Dataos-PyFlare : DataOS SDK for Apache Spark

What it does:

Dataos-PyFlare is a powerful Python library designed to simplify data operations and interactions with the DataOS platform and Apache Spark. It provides a convenient and efficient way to load, transform, and save data.

It abstracts out the challenges/complexity around data flow. User can just focus on data transformations and business logic.

Features

  • Streamlined Data Operations: Dataos-PyFlare streamlines data operations by offering a unified interface for data loading, transformation, and storage, reducing development complexity and time.

  • Data Connector Integration: Seamlessly connect to various data connectors, including Google BigQuery, Google Cloud Storage (GCS), Snowflake, Redshift, Pulsar and more, using sdk's built-in capabilities.

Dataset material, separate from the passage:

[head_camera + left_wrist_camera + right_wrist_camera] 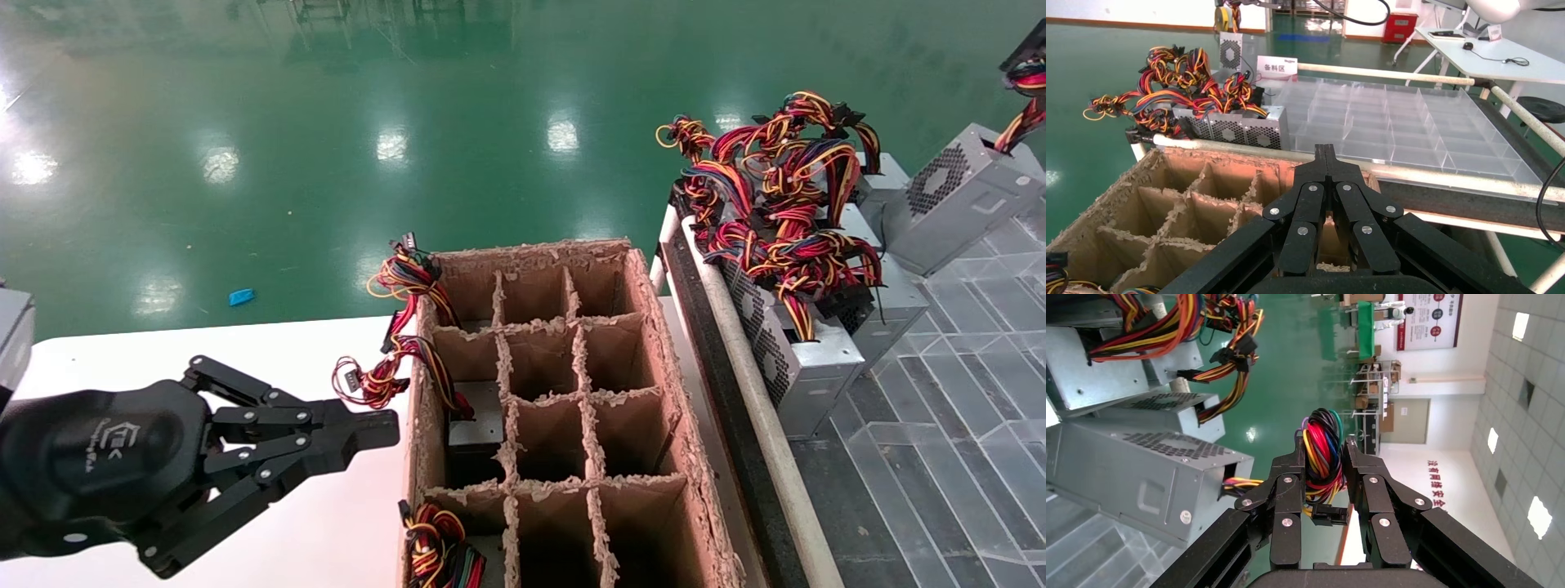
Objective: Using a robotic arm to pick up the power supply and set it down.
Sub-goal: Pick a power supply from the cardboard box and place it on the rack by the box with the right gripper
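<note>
The right arm's black multi-link claw gripper (pixel 1326 454) is clamping its fingers (pixel 1286 481) on the bundle of red, yellow, black and blue wires (pixel 1322 441) that leads into the grey sheet-metal power supply box (pixel 964 196). In the head view this gripper (pixel 1031 51) is only showing at the upper right corner, and the box is hanging tilted beneath it by its wires, over the clear plastic divider tray (pixel 972 408), its perforated vent grille facing the camera. Just beside it, more grey power supplies with tangled wire bundles (pixel 784 196) are lying in a row along the tray's near edge.

The left arm's black claw gripper (pixel 368 433) is hovering with its fingers pressed together over the white table (pixel 163 351), just beside the brown cardboard divider box (pixel 654 327). A few of that box's left compartments are holding power supplies, their wires spilling over the wall.
</note>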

  • Customizable and Extensible: Dataos-PyFlare allows for easy customization and extension to suit your specific project requirements. It integrates with existing Python libraries and frameworks for data manipulation.

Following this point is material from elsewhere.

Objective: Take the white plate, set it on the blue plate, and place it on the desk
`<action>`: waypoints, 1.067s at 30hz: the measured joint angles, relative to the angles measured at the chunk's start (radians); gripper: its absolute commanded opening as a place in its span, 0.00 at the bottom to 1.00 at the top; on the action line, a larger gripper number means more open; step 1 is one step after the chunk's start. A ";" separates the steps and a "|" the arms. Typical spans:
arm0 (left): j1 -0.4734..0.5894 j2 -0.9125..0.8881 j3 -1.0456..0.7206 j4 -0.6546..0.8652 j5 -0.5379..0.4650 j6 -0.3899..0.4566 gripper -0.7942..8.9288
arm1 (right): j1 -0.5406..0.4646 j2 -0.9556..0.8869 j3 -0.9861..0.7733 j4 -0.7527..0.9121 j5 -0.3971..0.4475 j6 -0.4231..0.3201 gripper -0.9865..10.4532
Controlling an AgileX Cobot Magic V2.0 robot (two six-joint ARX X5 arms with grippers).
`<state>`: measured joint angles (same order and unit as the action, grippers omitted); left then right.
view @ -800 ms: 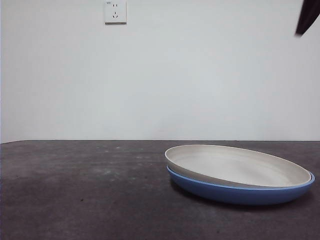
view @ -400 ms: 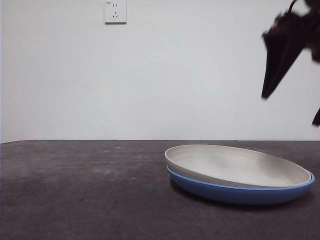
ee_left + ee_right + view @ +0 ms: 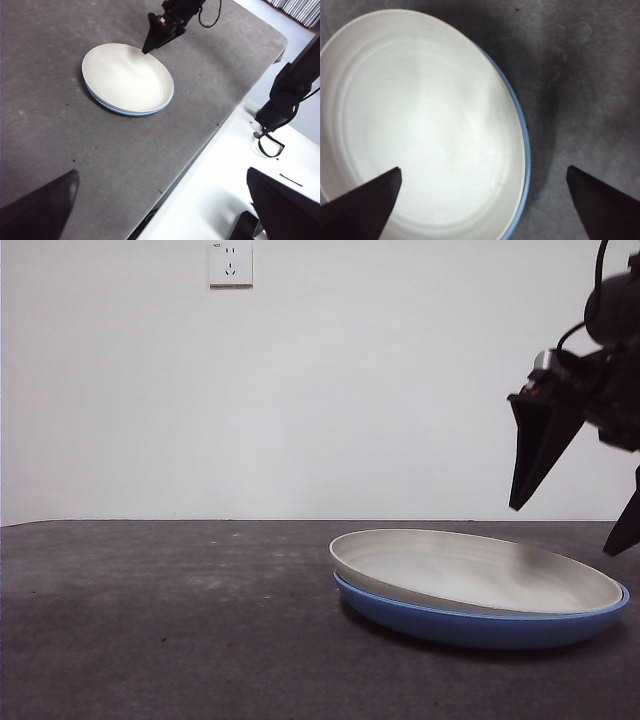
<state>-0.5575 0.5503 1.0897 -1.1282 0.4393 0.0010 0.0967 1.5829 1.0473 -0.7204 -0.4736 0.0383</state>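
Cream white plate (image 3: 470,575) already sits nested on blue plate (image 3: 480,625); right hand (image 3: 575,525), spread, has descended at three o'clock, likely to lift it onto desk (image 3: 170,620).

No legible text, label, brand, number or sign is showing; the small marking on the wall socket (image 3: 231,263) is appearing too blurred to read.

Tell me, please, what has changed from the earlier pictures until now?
The right gripper came down from the top corner with open jaws and now hangs above the white plate's rim. It holds nothing. The white plate stays tilted in the blue plate; the left gripper waits.
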 measured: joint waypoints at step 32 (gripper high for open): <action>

  • Optimized for DataOS: Dataos-PyFlare is optimized for the DataOS platform, making it an ideal choice for managing and processing data within DataOS environments.

Steps to install

Before you begin, make sure you have Python 3 [version >= 3.7] installed on your system.

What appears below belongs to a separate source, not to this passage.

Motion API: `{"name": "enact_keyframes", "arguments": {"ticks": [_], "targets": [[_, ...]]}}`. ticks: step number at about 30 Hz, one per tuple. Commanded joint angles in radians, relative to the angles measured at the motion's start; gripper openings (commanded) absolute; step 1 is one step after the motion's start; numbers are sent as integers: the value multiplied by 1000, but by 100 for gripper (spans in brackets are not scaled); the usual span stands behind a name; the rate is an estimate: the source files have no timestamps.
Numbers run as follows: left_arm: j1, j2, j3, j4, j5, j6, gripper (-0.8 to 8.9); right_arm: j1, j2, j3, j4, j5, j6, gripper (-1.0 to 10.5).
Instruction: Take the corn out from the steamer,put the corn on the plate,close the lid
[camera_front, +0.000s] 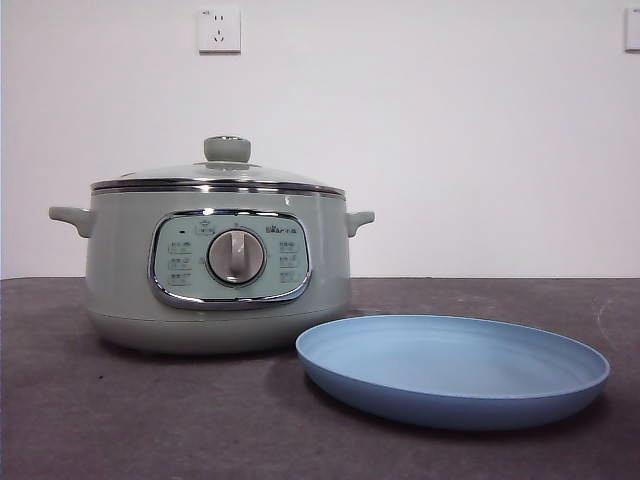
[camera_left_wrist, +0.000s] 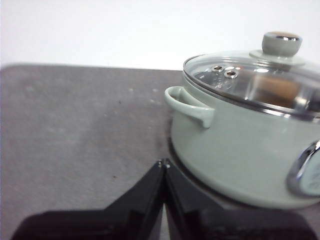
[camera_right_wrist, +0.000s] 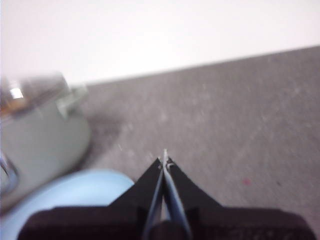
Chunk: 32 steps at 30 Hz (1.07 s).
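The sage-green steamer (camera_front: 215, 265) stands on the table at the left with the glass lid (camera_front: 225, 172) closed on it. It also shows in the left wrist view (camera_left_wrist: 245, 150), where an orange-brown shape shows dimly through the lid (camera_left_wrist: 250, 80); I cannot tell if that is the corn. The light-blue plate (camera_front: 452, 368) lies empty to the steamer's right. My left gripper (camera_left_wrist: 163, 163) is shut and empty, beside the steamer's handle. My right gripper (camera_right_wrist: 165, 161) is shut and empty, near the plate (camera_right_wrist: 75, 195). Neither gripper shows in the front view.
The table (camera_front: 100, 420) is dark grey and speckled. A white wall stands behind it, with a socket (camera_front: 219, 30) above the steamer.
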Motion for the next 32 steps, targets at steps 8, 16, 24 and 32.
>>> {"name": "enact_keyframes", "arguments": {"ticks": [8, 16, 24, 32], "targets": [[3, 61, 250, -103, 81, -95, -7, 1, 121, 183, 8, -73, 121, -12], [2, 260, 496, -240, 197, -60, -7, 1, 441, 489, -152, -262, 31, -12], [2, 482, 694, -377, 372, 7, -8, 10, 755, 856, -507, -506, -219, -12], [2, 617, 819, -477, 524, 74, -8, 78, 909, 1054, -742, -529, -390, -11]]}}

You can install Dataos-PyFlare and its dependencies using pip: ``

pip install dataos-pyflare

Additionally, make sure to have a Spark environment set up with the required configurations for your specific use case.

Getting Started

Sample Code:

This code snippet demonstrates how to configure a Dataos-PyFlare session to load data from a source, apply transformations, and save the result to a destination.

from pyflare.sdk import load, save, session_builder

# Define your spark conf params here
sparkConf = [("spark.app.name", "Dataos Sdk Spark App"), ("spark.master", "local[*]"), ("spark.executor.memory", "4g"),
             ("spark.jars.packages", "com.google.cloud.spark:spark-bigquery-with-dependencies_2.12:0.25.1,"
                                     "com.google.cloud.bigdataoss:gcs-connector:hadoop3-2.2.17,"
                                    "net.snowflake:spark-snowflake_2.12:2.11.0-spark_3.3")
             ]

# Provide dataos token here
token = "bWF5YW5rLjkxYzZiNDQ3LWM3ZWYLWMzNjk3MzQ1MTQyNw=="

# provide dataos fully qualified domain name
DATAOS_FQDN = "sunny-prawn.dataos.app"

# initialize pyflare session
spark = session_builder.SparkSessionBuilder() \
    .with_spark_conf(sparkConf) \
    .with_user_apikey(token) \
    .with_dataos_fqdn(DATAOS_FQDN) \
    .with_depot(depot_name="icebase", acl="r") \
    .with_depot("sanitysnowflake", "rw") \
    .build_session()

# load() method will read dataset city from the source and return a governed dataframe
df_city = load(name="dataos://icebase:retail/city", format="iceberg")

# perform, required transformation as per business logic
df_city = df_city.drop("__metadata")

# save() will write transformed dataset to the sink
save(name="dataos://sanitysnowflake:public/city", mode="overwrite", dataframe=df_city, format="snowflake")

Explanation

  1. Importing Libraries: We import necessary modules from the pyflare.sdk package.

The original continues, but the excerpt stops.